Gesehen: Oktober, 2020

Astaron- Brut des Schreckens ist ein italienisch-deutscher Sci-Fi-Streifen aus dem Jahr 1980.  Regie führte Luigi Cozzi. Der Film beginnt mit einer Eröffnung, die mehr oder minder 1:1 wie jene von dem 1979 erschienen Film Woodoo-Schreckensinsel der Zombies anmutet. Denn in die Bucht von New York läuft ein herrenloses Schiff ein, welches umgehend von der Polizei betreten und untersucht wird. Die Polizisten finden nach kurzer Suche übel zugerichtete Leichen und kurz darauf wiederum seltsam anmutende Rieseneier. In graphischen Zeitlupenaufnahmen erfährt man, dass die Eier für den Tod der Besatzung verantwortlich sind, denn sie enthalten eine Flüssigkeit, welche menschliche Leiber aufplatzen lässt. Was hat es mit diesen Eiern auf sich und wo kommen diese grässlichen Dinger her? Soviel mal zum Plot. Die ersten 10-15 Minuten des Films machen durchaus Hoffnung auf einen unterhaltsamen und blutigen Horrorspaß. Die akustische Untermalung der Band Goblin, welche sich schon u.a. für die Musik in Dawn of the Dead, Suspiria, Profondo Rosso etc. verantwortlich zeigte, untermauert diese Hoffnung noch zusätzlich. Leider wird daraus nichts.
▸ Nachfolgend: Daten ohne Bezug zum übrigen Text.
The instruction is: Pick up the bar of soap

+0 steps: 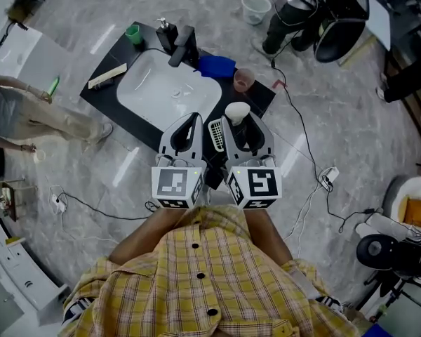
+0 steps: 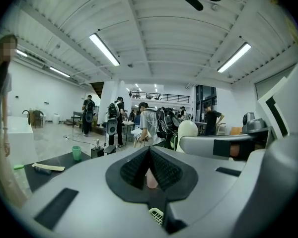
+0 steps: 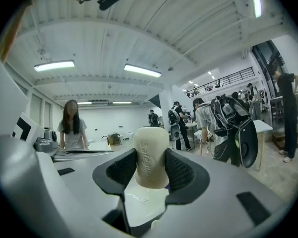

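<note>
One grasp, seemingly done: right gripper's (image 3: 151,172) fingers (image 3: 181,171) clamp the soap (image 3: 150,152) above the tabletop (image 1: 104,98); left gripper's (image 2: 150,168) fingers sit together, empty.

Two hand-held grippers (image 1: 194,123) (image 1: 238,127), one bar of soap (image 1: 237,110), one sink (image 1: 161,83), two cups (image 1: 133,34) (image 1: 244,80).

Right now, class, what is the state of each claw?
Left claw: closed, holding nothing.
Right claw: closed on the bar of soap.
</note>
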Tool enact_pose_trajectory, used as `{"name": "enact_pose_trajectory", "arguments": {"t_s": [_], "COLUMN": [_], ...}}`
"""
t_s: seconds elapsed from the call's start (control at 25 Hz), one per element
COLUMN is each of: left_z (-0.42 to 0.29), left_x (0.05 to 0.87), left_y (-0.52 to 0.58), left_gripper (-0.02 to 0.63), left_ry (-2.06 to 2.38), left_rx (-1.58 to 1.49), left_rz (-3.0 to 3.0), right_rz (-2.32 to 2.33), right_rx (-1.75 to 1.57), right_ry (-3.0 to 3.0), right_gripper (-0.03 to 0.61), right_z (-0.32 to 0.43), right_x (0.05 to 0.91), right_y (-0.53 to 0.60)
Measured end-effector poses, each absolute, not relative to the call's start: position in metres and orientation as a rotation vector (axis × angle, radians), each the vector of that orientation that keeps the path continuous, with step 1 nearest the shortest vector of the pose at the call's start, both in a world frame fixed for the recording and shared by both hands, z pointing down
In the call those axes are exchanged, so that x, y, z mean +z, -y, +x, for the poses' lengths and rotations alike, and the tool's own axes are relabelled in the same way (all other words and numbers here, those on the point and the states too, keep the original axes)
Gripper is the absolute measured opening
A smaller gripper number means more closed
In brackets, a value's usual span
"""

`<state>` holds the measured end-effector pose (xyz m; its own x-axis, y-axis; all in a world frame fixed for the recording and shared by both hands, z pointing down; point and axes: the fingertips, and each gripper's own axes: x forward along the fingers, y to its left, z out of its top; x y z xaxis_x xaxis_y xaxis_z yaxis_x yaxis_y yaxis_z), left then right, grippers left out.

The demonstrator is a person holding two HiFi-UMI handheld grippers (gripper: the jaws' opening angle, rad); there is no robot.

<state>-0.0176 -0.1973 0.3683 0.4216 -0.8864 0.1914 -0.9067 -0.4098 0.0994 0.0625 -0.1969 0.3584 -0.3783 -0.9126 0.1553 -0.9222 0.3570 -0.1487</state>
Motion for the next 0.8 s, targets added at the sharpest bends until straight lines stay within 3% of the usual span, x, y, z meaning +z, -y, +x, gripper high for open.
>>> {"name": "enact_pose_trajectory", "arguments": {"t_s": [0.8], "left_z": [-0.019], "left_x": [0.344], "left_y": [0.188], "left_gripper": [0.011], "left_ry": [1.622], "left_rx": [0.101], "left_rz": [2.537], "right_rz": [1.75], "right_rx": [0.226], "right_ry": [2.552], "right_gripper": [0.198], "right_z": [0.056], "right_x": [0.346], "right_y": [0.184]}}
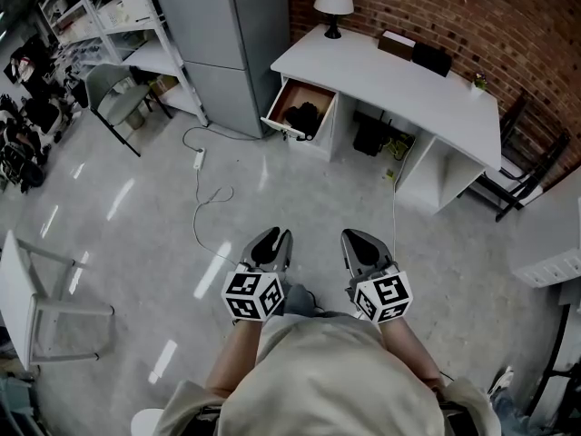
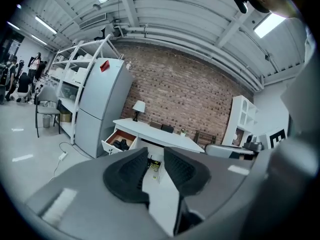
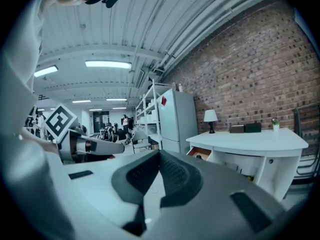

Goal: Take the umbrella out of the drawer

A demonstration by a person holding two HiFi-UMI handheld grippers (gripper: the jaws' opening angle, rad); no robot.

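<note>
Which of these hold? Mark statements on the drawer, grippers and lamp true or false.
1. The drawer is open. True.
2. The left gripper holds the umbrella. False: its jaws stand a little apart with nothing between them, and the umbrella lies in the drawer.
3. The right gripper is shut and empty. True.
4. The lamp stands on the floor. False: it stands on the desk, at the drawer end.
5. Both grippers are at the drawer. False: both are well short of the desk, over bare floor.
</note>
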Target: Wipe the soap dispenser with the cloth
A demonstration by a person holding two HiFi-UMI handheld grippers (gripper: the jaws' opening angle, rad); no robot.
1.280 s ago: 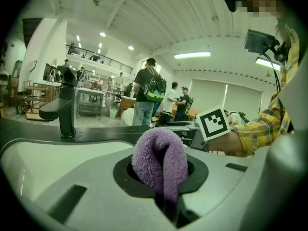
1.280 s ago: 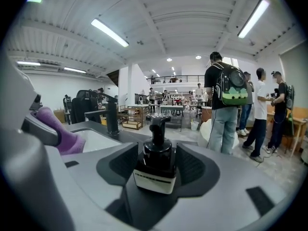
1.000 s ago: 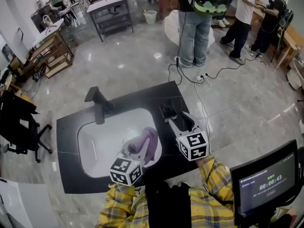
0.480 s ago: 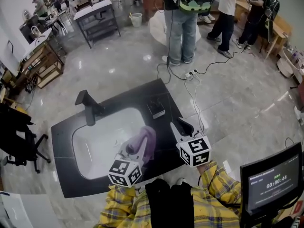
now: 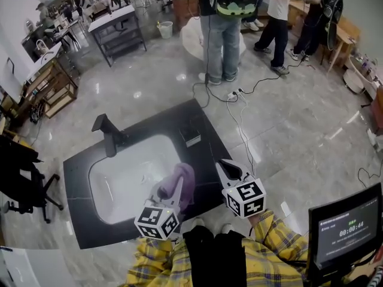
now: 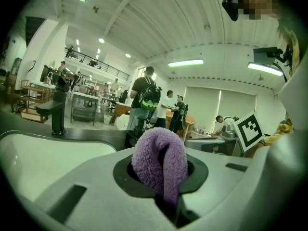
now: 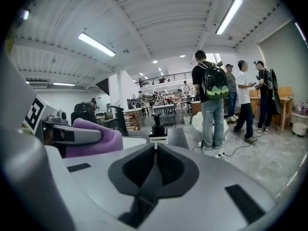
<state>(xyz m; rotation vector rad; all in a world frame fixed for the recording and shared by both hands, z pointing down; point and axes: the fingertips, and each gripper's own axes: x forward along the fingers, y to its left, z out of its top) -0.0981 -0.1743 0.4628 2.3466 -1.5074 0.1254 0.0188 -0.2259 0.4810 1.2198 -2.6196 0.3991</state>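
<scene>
The black soap dispenser [image 5: 190, 137] stands upright on the dark counter [image 5: 203, 166] to the right of the basin, and it shows straight ahead in the right gripper view [image 7: 157, 129]. My left gripper [image 5: 173, 190] is shut on a folded purple cloth [image 5: 182, 181] over the basin's near right corner. The cloth [image 6: 161, 160] bulges out between its jaws. My right gripper [image 5: 229, 167] hovers by the counter's right near edge, well short of the dispenser. Its jaws have just been closing and now meet with nothing between them [image 7: 155, 150].
A black faucet [image 5: 108, 133] rises at the back left of the white basin [image 5: 119, 181]. Cables [image 5: 239, 130] trail across the glossy floor right of the counter. Several people [image 5: 224, 17] stand beyond it. A monitor [image 5: 344, 229] sits at my lower right.
My right gripper drew back from the soap dispenser toward the counter's near edge, and its jaws closed empty. My left gripper with the cloth shifted slightly toward me.
</scene>
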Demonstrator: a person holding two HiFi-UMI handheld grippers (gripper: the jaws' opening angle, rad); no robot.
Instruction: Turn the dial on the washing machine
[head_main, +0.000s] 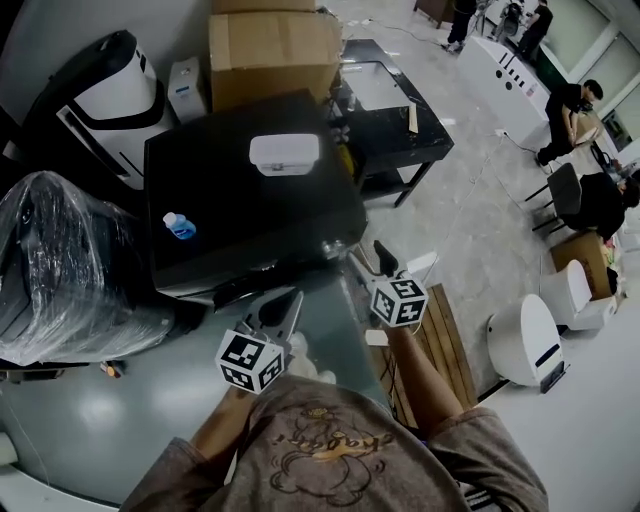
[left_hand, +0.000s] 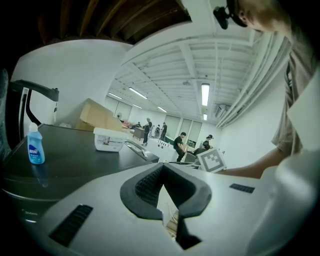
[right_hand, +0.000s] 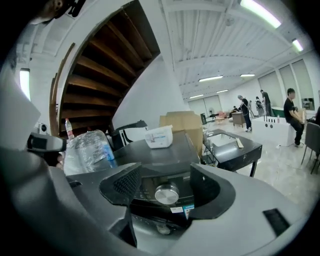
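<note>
Inspecting the approach stage: the dial (right_hand: 166, 193), a round silver knob, sits on the dark control panel (right_hand: 146, 186) at the front of the washing machine (head_main: 290, 225), which fills the centre of the head view. In the right gripper view the dial appears below centre, framed between the two jaws but well ahead of them, and nothing touches it. The right gripper (right_hand: 166, 176) has its jaws wide apart and empty. The left gripper (left_hand: 162, 169) has its tips drawn together on nothing and looks out over the machine's lid, past a blue bottle (left_hand: 35, 147) at the left of its frame and a white tub (left_hand: 109, 139) nearer the middle (neither concerns the task).

Assessment: the turn has not begun. The step in hand is the reach to the dial, and the right gripper is the one lined up for it.

Recommendations:
- Advance straight along the present line so the dial sits centred between the pads.
- Stop short of the panel face, so the tips press nothing beside the knob.
- Close squarely across the widest part of the rim; the polished surface looks likely to slip under a light or off-centre grip.
- Roll the wrist about the knob's own axis without pulling sideways.
- Keep the left gripper off the panel.
</note>
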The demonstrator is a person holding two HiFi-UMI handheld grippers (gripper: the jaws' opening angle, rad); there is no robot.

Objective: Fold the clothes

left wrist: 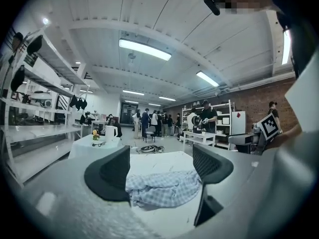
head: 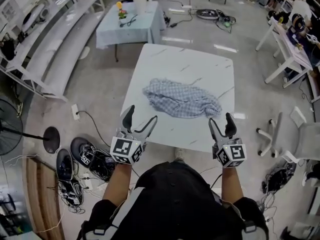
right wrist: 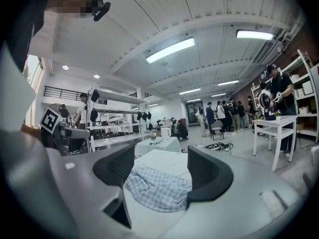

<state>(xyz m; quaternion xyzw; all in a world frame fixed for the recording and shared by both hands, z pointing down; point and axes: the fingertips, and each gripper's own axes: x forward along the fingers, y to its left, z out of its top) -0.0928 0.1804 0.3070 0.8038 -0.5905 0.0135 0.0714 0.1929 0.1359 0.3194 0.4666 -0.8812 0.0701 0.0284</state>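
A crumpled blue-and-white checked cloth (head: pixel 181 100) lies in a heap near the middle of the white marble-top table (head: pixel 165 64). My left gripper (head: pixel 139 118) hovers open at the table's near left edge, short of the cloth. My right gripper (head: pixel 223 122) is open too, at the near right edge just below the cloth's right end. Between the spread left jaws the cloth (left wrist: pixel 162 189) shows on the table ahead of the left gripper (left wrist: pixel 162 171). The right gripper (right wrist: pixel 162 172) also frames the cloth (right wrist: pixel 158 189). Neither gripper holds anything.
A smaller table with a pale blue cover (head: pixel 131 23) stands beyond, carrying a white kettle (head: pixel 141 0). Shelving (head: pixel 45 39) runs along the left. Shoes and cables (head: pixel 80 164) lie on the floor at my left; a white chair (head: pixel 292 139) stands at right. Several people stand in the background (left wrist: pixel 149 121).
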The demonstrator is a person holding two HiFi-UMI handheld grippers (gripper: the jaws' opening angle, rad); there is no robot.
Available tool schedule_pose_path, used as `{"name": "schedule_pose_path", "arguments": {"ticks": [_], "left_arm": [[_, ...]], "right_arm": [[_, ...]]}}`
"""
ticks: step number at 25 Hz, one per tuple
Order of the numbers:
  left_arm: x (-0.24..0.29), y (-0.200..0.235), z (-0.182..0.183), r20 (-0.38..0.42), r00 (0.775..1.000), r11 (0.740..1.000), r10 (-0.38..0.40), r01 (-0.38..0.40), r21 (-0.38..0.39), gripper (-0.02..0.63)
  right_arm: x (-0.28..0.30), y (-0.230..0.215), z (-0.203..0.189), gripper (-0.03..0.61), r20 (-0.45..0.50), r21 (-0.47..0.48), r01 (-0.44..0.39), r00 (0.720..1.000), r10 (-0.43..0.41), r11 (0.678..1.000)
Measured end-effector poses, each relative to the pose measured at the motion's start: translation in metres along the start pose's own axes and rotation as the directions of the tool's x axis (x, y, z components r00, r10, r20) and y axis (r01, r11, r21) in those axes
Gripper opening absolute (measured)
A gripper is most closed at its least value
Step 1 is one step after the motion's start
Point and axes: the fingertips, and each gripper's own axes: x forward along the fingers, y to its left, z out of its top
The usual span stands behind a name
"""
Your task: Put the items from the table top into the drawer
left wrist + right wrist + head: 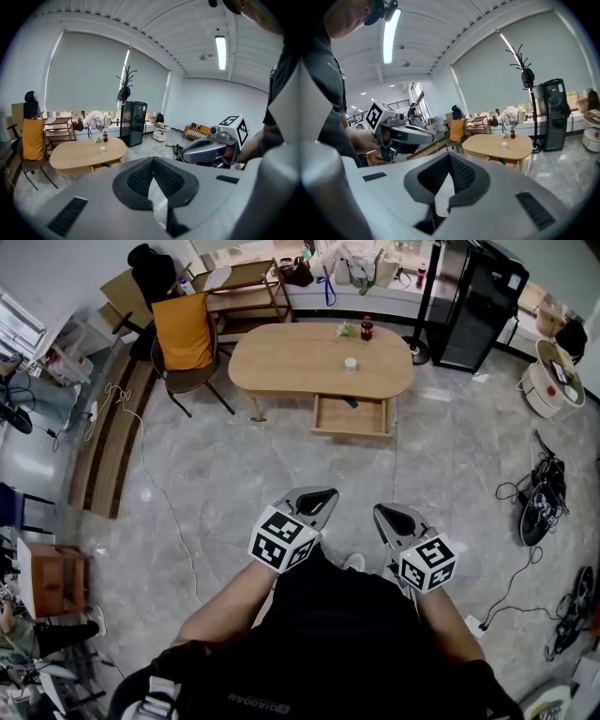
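Note:
The oval wooden table [281, 362] stands far ahead across the floor, with its drawer [352, 418] pulled open at the front. On the top stand a dark soda bottle [367, 328], a small white cup [351, 364] and a small green item [345, 329]. A small dark item [350, 402] lies in the drawer. My left gripper [317, 495] and right gripper [392, 514] are held close to my body, both shut and empty, far from the table. The left gripper view shows the left gripper [153, 159] and the table [79, 152]; the right gripper view shows the right gripper [450, 154].
A chair with an orange cushion [183, 334] stands at the table's left end. A black fridge [478, 306] is behind it on the right, a wooden shelf [244, 287] behind on the left. Cables [539, 498] lie on the floor at right, a low wooden bench [112, 427] at left.

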Motion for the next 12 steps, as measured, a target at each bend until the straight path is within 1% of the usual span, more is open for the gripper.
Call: {"name": "schedule_pose_path", "arguments": {"ticks": [4, 7, 9, 12], "left_arm": [[0.004, 0.016, -0.007, -0.042, 0.999, 1.000, -0.014, 0.014, -0.010, 0.005], [0.007, 0.034, -0.013, -0.081, 0.996, 1.000, -0.023, 0.022, -0.017, 0.005], [0.010, 0.051, -0.010, -0.091, 0.995, 0.999, -0.029, 0.027, -0.021, 0.005], [0.014, 0.082, 0.003, -0.086, 0.996, 0.999, -0.038, 0.036, -0.021, 0.005]], "right_arm": [[0.024, -0.004, -0.003, 0.005, -0.053, -0.010, 0.027, 0.998, -0.027, 1.000], [0.046, -0.004, 0.000, 0.005, -0.079, -0.019, 0.013, 0.997, -0.014, 1.000], [0.063, -0.006, 0.004, 0.005, -0.094, -0.021, 0.003, 0.996, -0.005, 1.000], [0.093, -0.011, 0.014, 0.005, -0.125, -0.028, 0.005, 0.992, -0.009, 1.000]]}}
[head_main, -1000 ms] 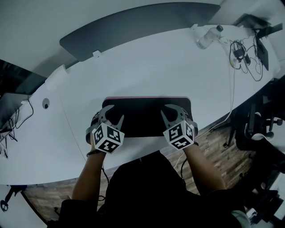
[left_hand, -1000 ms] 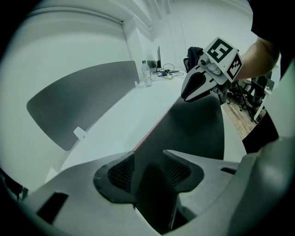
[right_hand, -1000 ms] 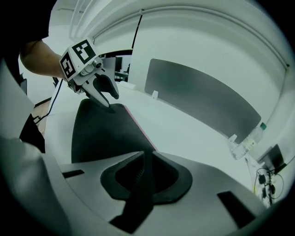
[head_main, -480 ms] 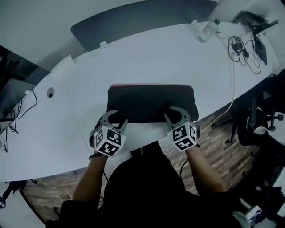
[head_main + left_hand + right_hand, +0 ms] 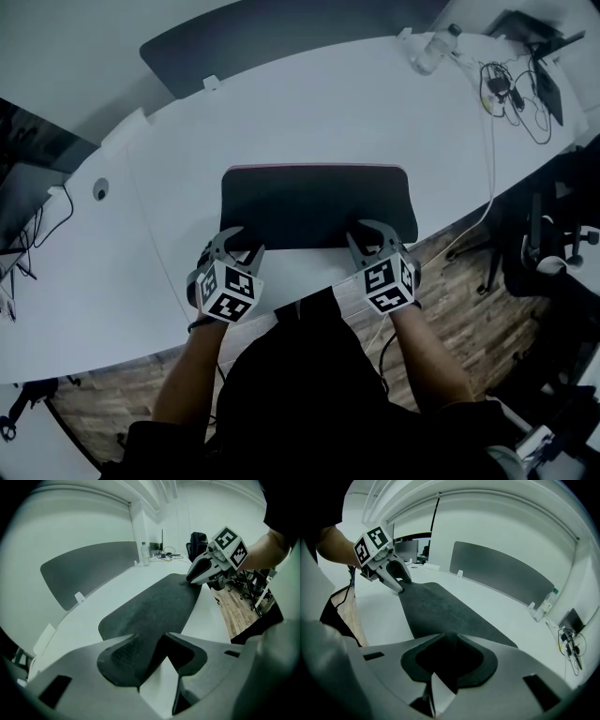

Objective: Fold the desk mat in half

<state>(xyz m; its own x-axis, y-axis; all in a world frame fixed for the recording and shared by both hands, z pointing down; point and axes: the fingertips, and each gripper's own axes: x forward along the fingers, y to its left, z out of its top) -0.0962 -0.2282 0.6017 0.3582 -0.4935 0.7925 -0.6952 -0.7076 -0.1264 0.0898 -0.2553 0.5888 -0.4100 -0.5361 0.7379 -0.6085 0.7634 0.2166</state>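
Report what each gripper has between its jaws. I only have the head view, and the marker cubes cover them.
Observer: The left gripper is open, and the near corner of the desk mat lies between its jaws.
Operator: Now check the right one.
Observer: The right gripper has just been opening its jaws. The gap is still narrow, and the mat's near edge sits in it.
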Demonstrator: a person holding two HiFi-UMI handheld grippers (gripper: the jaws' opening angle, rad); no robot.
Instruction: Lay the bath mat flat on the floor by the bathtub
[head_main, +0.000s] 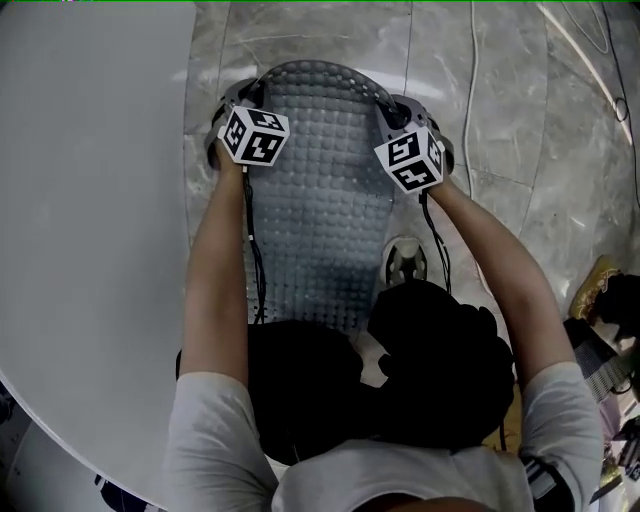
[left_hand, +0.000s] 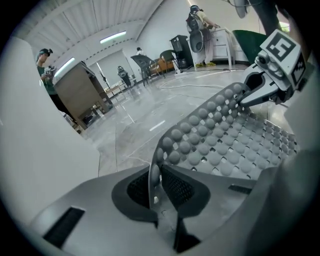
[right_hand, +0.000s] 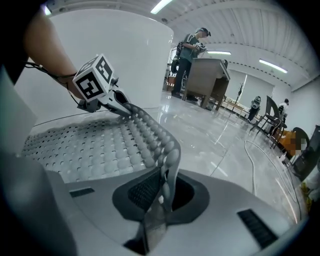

Denn nach der Anfangsszene wird zunehmend Tempo heraus genommen und die Handlung wird dialoglastig. So ist der Mittelteil langatmig und unspektakulär. Das Ende nimmt zwar wieder etwas Fahrt auf und wandelt sogar auf den Spuren von Spionagefilmen aber gut, spannend oder unterhaltsam macht dies den Film auch nicht mehr. Mir war zu dem Zeitpunkt schon längst alles egal und als es im letzten Drittel noch mal ein ganzes Stück trashiger wurde, ohne das ein Augenzwingern erkennbar gewesen wäre, war ich ganz raus. Die Härte des Films beschränkt sich im Grunde auf einige in Zeitlupe gefilmte Bauchaufplatz-Szenen, die leider allesamt nur bedingt gelungen sind und sich auch zu oft wiederholen. Ansonsten wird noch ein bisschen unspektakulär herumgeballert. Wer gemächliche, abstruse Italos mag kann einen Blick riskieren, ansonsten dürfte Langeweile vorprogrammiert sein. Kristin fand den Film sogar noch unerträglicher als ich und das obwohl sie eigentlich ein Herz für italienischen Horror hat und sie obendrein sogar mit gut gemachtem Trash noch etwas anfangen kann. Somit gibt es 4 Punkte von mir und 2 von Kristin

Uns lag für die Sichtung die DVD von Marketing Film vor. Bild und Ton würde ich im Hinblick auf das Alter als wirklich gut bezeichnen, auch wenn immer wieder Verschmutzungen auszumachen sind. Die Schärfe und Farben fand ich überzeugend.